An ongoing discussion in the field is whether emerging SBMA therapies should be delivered to the CNS or peripherally to skeletal muscle. Each approach has unique challenges, as CNS delivery will likely require invasive intrathecal injections, while peripheral administration will require very high dosages to effectively target skeletal muscle, which is an enormous organ accounting for ~ 40% of total body weight. Our findings in SBMA model mice add to existing clinical studies performed in human SBMA patients that strongly support the view that therapy delivery to skeletal muscle should be prioritized. Indeed, in human SBMA patients, plasma levels of neurofilament light chain, a well-established biomarker of neurodegeneration used in the devastating motor neuron disease amyotrophic lateral sclerosis, are not elevated, while serum levels of creatine kinase, a marker of cell autonomous muscle damage, are robustly elevated [27]. Not only does this latter finding provide evidence of primary muscle dysfunction in SBMA, but also indicates that suitable biomarkers for tracking muscle involvement in SBMA should be feasible, which will facilitate drug development and clinical trial testing. Further evidence supporting a pathogenic role for skeletal muscle in SBMA comes from a case report delineating how an exercise intervention consisting of 15 weeks of functional resistance training targeting skeletal muscle led to marked improvement in strength and balance in a SBMA patient [28]. Finally, a SBMA Phase 2 clinical trial of peripherally administered BVS857, a synthetic insulin-like growth factor 1 mimetic, prevented a decline in thigh muscle volume in treated patients vs. placebo [29]. Unfortunately, immunogenicity of BVS857 has precluded further investigation. These reports, taken together with our current finding that genetic excision of mutant AR from motor neurons does not rescue neuromuscular decline in SBMA mice, indicate that therapy development for SBMA patients should focus on peripheral interventions targeting skeletal muscle. However, a combinatorial approach with delivery to the CNS and to skeletal muscle remains a highly appealing option since it is impossible to exclude a cell-autonomous contribution of polyQ-AR to motor neuron demise in human patients.

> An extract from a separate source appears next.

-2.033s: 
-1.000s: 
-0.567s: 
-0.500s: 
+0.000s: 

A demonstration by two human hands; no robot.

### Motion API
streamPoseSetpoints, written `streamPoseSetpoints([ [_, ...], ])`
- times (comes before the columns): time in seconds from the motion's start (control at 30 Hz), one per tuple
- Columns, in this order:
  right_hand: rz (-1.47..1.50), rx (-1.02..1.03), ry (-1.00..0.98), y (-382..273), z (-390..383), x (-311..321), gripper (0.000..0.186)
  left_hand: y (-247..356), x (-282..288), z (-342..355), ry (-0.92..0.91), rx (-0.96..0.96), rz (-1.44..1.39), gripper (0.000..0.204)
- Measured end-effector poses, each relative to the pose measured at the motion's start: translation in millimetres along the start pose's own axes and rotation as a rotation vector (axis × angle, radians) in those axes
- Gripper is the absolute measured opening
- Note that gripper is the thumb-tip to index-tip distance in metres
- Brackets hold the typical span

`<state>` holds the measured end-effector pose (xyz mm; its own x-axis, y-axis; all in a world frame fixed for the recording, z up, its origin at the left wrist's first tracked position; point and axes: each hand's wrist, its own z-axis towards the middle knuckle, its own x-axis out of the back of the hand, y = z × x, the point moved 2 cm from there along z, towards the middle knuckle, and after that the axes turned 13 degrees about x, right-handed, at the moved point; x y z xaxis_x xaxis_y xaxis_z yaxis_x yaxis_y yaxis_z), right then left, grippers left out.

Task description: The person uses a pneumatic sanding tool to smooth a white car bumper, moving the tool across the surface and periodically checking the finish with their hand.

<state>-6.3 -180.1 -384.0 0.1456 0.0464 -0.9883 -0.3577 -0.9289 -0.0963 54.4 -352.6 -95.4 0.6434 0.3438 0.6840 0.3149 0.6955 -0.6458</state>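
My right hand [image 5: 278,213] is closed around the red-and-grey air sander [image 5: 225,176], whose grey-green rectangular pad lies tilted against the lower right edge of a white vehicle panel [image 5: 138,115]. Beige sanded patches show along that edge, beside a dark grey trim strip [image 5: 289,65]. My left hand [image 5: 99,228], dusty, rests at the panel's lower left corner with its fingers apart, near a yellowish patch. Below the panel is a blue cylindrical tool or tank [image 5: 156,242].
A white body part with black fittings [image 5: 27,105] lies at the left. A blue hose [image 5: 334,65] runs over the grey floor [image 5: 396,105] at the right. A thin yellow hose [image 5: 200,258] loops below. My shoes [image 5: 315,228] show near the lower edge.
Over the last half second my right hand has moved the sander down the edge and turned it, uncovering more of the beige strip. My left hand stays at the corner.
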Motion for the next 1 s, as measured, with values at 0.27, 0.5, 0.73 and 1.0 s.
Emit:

Another important aspect of SBMA disease natural history gaining in recognition is the presence of non-CNS pathology. Non-alcohol-associated fatty liver disease is a nearly universal clinical feature of SBMA, and it is usually accompanied by additional signs of metabolic dysfunction, such as hyperlipidemia and insulin resistance [6, 7, 22]. Cardiac involvement in SBMA is less well-characterized, but a number of reports have documented Brugada-type abnormal echocardiogram patterns and hypertrophic-like cardiomyopathy in a subset of SBMA patients [8, 9], although some have argued that these minor cardiac abnormalities are due to unrelated causes, such as aging [30]. Since unaddressed cardiac dysfunction can be life-threatening, further studies are warranted and led us to evaluate SBMA model mice for liver and heart disease. To facilitate detection of hepatic and cardiac pathology, we focused on “muscle-rescued” BAC fxAR121; HSA-Cre transgenic mice, reasoning that their extended lifespans would provide more time for systemic phenotypes to emerge. Analysis of aged male BAC fxAR121; HSA-Cre bigenic mice revealed prominent evidence of non-alcohol-associated fatty liver disease, cardiomegaly, and ventricular wall thinning. In fact, mutant AR-driven cardiomyopathy is the most likely explanation for the sudden and unexpected demise of aged BAC fxAR121; HSA-Cre mice. Our discovery of significant hepatic disease and cardiac abnormalities in SBMA model mice underscores the need to evaluate human SBMA patients for signs of liver disease and heart disease, as treatment of these conditions could improve the health, quality of life, and survival of this patient population.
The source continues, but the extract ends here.